This passage makes one feel one is dealing with men who have “self-confidence” (Gusinde) and a “material abundance”. The fact that “access to natural resources is naturally direct” and “all are free to take them” leads them to dispense with modern technology, the refrigerator included. Why bother to amass things when nature’s pantry is large and no electricity is needed? Unlike the cultural canons of the present day, primitive man’s healthy custom was to “share everything”; “Add in the liberal customs of sharing, for which hunters are properly famous, and all the people can usually participate in the going prosperity, such as it is.” 25 (M. Sahlins, p.10) Marshall Sahlins asked why they were content with so few possessions, living in affluence without abundance. They understood “it to be a “question of principles” as Gusinde says (1961, p. 2), and not a misfortune” 26 (M. Sahlins, p.24). The idea of their being unfortunate was instilled in them chiefly by people envious of their condition and with the clear goal of benefiting from their change to a more “civilized” one.
For Owen Lattimore “the true nomad is the poor one”. “Mobility and property are incompatible” 27 (M. Sahlins, p.24). How could those hunters have a sense of ownership, something they had to be taught, when for them “the greatest good”, according to Warner,” was freedom of movement?” Their economic peculiarity was their “lack of interest in the accumulation of material goods” 28 (M. Sahlins, p.25). It is not difficult to imagine what role a tool merchant or salesman of whatever one might fancy would have, when the hunter’s innate indifference was genuine and he lived in accordance with it. This is indeed an “anti-economic man”, one whom those with an ulterior motive for changing him might call “uncivilized”, since he does not respond to their stimuli. “Economic man is a bourgeois invention, as Marcel Mauss said…”The hunters did have materialist impulses, but they never made an institution of them” 29. (M. Sahlins, p.26).
It should be noted that those who followed the hunter did institutionalize their materialist impulses, to the point of staking out land and saying, “This is mine, and I intend to cultivate it”. It was Locke who said we owed the origin of private property to the first fool who claimed, “This land is mine”. It is like poetry to my ears when I read Gusinde’s comment on primitive men (1961, p.1): “Their material possessions were extremely limited, which made them carefree about their daily need, allowing them to enjoy life” 30 (Gusinde, 1961, p. 1, quoted by M. Sahlins, p.27). Is it not true that these goals are unattainable in later societies which long to be free and enjoy life.

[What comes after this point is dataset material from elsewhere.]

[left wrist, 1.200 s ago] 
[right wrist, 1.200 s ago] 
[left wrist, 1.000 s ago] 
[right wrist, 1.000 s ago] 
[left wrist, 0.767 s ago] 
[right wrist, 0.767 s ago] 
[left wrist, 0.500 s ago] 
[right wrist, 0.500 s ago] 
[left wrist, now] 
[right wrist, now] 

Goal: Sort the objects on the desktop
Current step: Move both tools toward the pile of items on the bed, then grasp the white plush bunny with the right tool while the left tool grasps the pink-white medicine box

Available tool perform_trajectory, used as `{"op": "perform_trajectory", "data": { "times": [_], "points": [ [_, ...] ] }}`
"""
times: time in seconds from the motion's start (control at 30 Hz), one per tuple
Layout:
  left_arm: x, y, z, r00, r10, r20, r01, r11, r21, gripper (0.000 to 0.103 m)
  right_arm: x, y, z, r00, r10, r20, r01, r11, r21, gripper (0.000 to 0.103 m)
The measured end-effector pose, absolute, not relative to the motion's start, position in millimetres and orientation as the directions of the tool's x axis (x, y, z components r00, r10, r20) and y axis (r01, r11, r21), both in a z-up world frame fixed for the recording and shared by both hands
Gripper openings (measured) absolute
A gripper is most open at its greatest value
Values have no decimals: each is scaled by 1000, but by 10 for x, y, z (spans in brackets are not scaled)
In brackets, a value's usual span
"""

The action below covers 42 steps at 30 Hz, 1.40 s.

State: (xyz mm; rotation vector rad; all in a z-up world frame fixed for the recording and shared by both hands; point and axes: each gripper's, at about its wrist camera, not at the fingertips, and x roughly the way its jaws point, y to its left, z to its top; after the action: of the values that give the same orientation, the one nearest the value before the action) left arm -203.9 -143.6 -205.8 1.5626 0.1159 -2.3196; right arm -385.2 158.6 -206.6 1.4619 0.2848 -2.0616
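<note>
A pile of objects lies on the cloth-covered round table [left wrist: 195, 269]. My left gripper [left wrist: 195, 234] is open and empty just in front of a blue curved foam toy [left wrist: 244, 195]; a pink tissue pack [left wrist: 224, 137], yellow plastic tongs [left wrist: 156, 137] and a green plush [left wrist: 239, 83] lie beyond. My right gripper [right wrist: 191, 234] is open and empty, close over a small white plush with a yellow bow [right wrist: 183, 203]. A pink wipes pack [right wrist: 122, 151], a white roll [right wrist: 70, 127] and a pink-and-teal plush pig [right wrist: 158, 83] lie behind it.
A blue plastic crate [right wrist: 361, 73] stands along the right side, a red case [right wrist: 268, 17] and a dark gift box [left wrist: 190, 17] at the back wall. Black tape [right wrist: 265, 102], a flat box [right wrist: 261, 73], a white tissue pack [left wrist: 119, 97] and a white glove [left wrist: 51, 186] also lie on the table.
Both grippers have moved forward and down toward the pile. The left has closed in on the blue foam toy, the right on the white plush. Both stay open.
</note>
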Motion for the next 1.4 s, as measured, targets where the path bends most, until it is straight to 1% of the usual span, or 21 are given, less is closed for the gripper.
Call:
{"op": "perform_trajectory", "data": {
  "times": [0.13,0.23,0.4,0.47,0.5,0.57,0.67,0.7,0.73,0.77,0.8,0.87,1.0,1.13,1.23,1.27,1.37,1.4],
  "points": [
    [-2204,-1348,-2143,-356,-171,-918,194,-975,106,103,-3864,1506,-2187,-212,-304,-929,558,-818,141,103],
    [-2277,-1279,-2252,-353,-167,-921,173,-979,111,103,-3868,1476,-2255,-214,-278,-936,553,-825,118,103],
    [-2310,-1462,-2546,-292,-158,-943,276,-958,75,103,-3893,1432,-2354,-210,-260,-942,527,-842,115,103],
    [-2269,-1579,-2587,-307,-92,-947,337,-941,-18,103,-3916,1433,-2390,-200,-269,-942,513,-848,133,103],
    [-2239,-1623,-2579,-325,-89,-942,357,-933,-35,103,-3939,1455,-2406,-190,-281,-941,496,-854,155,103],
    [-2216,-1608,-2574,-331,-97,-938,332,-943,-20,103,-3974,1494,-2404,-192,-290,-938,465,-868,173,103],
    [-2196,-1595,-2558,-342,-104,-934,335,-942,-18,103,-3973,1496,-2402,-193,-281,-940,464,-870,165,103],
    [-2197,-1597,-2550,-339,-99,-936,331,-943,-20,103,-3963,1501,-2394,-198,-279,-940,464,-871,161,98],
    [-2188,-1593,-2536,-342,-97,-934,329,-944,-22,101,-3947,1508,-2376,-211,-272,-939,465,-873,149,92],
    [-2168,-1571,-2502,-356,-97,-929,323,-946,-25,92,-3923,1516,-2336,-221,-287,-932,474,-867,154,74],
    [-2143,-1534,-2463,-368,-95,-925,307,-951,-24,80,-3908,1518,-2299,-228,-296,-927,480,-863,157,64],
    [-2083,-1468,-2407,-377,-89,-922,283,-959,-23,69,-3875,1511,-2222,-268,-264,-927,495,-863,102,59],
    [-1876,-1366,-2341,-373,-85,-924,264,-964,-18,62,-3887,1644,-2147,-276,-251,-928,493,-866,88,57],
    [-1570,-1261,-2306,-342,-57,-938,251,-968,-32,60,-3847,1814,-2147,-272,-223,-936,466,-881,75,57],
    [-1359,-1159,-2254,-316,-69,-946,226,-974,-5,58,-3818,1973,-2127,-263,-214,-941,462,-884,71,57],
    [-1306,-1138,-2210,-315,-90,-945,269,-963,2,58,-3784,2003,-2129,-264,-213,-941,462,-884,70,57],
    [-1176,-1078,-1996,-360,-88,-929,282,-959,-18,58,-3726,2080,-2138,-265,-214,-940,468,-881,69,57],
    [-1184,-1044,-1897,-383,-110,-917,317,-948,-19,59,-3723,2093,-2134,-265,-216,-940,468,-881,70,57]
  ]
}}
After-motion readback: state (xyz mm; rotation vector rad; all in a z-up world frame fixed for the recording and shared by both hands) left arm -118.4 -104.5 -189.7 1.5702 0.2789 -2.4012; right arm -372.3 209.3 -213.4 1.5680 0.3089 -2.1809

Much can be learnt today from the amazing fact that the Yir-Yironts do not differentiate linguistically between “work” and “play” 31 (Sharp, 1958, p.6, quoted by M. Sahlins, p. 31), revealing their attitude to these activities. Perceiving work and play as one and the same is something we find unthinkable in modern society, whereas for them there was no dilemma. Nor did they wonder whether they were lazy, they simply were. They gave themselves up to an almost perfect state of harmony with nature. Almost, because had it been perfect, the intervention of civilization would not have been permitted, nor would it have been possible to interrupt the hunter’s harmony.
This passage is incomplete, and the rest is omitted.